All theories, suggestions and prayers will be accepted!


----------



## LotronexLover (Jan 10, 2001)

Same thing use to happen to me when I took Levbid. Some drugs lower the amount of "good bacteria" in your body. Especially the ones that dry you out. The extremely coated tongue could be a sign of yeast. I use to take Valtrex for it. That is a drug actually made for herpes, but it works very quickly for yeast. Let it be known I do NOT have herpes.
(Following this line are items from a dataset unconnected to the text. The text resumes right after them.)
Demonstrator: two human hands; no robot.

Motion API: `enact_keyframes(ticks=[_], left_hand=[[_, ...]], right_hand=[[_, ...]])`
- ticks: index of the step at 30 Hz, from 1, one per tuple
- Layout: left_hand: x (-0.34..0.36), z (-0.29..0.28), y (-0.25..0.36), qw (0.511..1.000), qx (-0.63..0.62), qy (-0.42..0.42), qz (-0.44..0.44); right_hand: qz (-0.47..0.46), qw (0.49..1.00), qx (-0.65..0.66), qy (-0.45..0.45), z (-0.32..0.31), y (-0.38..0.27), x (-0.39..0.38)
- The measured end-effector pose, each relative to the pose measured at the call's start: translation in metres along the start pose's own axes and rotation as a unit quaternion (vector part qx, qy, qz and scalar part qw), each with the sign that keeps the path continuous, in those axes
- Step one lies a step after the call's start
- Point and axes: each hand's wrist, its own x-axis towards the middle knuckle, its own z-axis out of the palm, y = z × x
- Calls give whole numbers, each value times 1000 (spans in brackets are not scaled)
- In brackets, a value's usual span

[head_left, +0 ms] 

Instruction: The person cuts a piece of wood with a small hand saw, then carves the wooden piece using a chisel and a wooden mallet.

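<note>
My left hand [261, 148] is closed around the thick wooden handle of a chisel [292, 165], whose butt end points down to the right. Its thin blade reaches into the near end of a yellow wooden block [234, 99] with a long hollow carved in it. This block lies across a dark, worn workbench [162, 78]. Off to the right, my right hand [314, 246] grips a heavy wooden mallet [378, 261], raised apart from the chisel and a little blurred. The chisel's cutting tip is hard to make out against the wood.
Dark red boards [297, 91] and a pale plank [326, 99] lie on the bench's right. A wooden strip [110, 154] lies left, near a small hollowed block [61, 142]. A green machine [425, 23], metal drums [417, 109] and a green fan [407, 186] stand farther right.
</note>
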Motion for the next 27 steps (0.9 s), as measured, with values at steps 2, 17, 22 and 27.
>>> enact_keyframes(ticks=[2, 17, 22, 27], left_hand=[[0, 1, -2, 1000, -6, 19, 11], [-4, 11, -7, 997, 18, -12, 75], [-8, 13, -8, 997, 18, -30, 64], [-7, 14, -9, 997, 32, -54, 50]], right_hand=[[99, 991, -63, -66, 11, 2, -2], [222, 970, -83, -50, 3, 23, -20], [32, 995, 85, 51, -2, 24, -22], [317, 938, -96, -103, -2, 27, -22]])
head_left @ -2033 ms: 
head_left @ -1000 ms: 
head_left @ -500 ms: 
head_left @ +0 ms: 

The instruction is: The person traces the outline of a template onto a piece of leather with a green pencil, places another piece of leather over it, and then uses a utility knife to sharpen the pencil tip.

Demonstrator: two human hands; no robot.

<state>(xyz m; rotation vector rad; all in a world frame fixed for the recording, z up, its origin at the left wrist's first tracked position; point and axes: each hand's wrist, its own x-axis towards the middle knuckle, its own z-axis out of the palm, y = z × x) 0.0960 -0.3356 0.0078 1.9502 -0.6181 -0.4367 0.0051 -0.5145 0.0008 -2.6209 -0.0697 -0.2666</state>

You could also try eating more yogurt during these times and see if that does anything for you.


----------



## SteveE (Jan 7, 1999)

So you're casting a vote for yeast?I had convinced myself awhile ago that it was not, but now that it's back, I'm going to try to remain open-minded to all possibilities. Since my original post, I've been reading about volatile sulfur compounds (VSC). These are supposedly what often causes halitosis, and they are apparently the waste products of anaerobic bacteria that normally reside in the mouth.Here's a moderately gross specific...my coating is NOT uniform. There are these areas of the stuff that look like...well...have you ever seen the bottom of a creek or stream? You know how there's sometimes moss that clings to an occasional rock and the current pulls the moss in the direction of the current? These tiny yellowish-white areas are sort-of like that.


----------



## speedtamer (Jan 19, 2003)

I am taken aback to see that there is someone who had this symptom (very simular) to mine. I am new to IBS since thanks giving weekend last year but for my first two attacks ( have only had four) I had what the dr's described as thrush - as in what babies get. I had such the dry mouth, it would cover my tounge completely and roof of my mouth, making it near impossible to swollow..it would even go so far as to cover my teeth. It would last only a day but would cause me considerable distress. The dr gave me "Nilstat" for yeast infection - same as for babies..IT WORKED. Nilstat is non prescript and tasted not bad ( taste go far with me!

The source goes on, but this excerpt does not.